Mechanisms will therefore have to be found to finance efforts to conserve and ensure the sustainable use of our globally important natural resources and ecosystems. The negotiation of the Clean Development Mechanism provided for in the Kyoto Protocol is the first initiative taken at the world level to create a market of this type. It is very important that this initiative be consolidated in order to set a precedent for the future creation of markets for other global public goods, including those associated with biodiversity. During the initial stages of the development of these environmental markets, the economic opportunities that they will create could be catalysed through the provision of seed capital by multilateral and regional bodies until these markets become dynamic enough to mobilize resources on their own.

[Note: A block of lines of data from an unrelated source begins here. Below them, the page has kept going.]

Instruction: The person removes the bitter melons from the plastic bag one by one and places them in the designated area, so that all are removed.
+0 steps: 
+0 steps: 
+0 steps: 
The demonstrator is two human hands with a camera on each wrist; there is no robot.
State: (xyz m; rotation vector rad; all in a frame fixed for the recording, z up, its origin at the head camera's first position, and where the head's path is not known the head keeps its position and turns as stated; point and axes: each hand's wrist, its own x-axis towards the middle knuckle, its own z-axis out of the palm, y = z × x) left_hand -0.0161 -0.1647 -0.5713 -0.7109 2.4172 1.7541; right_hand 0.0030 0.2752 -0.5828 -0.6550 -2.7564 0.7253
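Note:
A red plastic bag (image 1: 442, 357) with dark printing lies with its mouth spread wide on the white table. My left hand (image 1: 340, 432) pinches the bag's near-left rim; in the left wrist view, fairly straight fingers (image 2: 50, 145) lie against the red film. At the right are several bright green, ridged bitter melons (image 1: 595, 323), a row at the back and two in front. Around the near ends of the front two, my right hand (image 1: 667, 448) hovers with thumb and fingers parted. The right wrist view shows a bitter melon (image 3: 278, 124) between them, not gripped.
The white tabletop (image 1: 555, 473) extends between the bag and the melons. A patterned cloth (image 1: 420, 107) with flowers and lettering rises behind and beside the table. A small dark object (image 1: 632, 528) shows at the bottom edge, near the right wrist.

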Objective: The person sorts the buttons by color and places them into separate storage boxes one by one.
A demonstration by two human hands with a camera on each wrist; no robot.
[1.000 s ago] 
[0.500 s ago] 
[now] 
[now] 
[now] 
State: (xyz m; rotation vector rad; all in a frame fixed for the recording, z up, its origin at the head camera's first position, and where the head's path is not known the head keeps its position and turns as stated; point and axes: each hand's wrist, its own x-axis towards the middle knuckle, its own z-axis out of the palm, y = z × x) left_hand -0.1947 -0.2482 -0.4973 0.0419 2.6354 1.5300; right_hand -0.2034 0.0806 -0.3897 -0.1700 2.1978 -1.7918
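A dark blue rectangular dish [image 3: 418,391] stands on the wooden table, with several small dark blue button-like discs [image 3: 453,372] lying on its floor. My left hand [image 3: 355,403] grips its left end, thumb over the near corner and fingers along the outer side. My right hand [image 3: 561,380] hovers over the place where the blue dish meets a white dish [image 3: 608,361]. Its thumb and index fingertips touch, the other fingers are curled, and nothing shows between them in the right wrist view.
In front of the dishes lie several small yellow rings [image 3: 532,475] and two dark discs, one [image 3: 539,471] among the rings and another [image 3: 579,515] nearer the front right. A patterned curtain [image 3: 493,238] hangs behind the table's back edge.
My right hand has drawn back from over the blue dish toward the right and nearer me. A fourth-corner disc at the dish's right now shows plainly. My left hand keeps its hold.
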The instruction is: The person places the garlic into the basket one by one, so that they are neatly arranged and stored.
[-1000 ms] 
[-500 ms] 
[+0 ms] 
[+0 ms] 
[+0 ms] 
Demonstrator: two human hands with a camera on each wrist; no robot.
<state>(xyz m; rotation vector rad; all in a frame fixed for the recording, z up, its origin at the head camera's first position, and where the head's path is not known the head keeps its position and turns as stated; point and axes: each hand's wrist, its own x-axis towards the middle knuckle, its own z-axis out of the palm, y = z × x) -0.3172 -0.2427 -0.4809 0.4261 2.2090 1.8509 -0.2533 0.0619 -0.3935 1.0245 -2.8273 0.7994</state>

I would also like to underscore the importance of Principle 7 of the Rio Declaration, which refers to " common but differentiated responsibilities". This principle explicitly acknowledges the environmental debt that the developed countries have built up with the rest of the international community in the course of their own industrialization process. This principle provides the political foundations for the industrialized countries' assumption of greater environmental commitments than the developing countries in multilateral agreements and for them to play a leadership role in transferring resources and technology to developing nations.
It is important to emphasize, however, that above and beyond its environmental implications, this principle offers a genuine alternative to other visions of the international order and establishes, in particular, that having a "level playing field" is neither possible nor desirable in the sphere of development. In this sense, the principle of "common but differentiated responsibilities" opens up a great deal of scope for its application in all areas of international cooperation.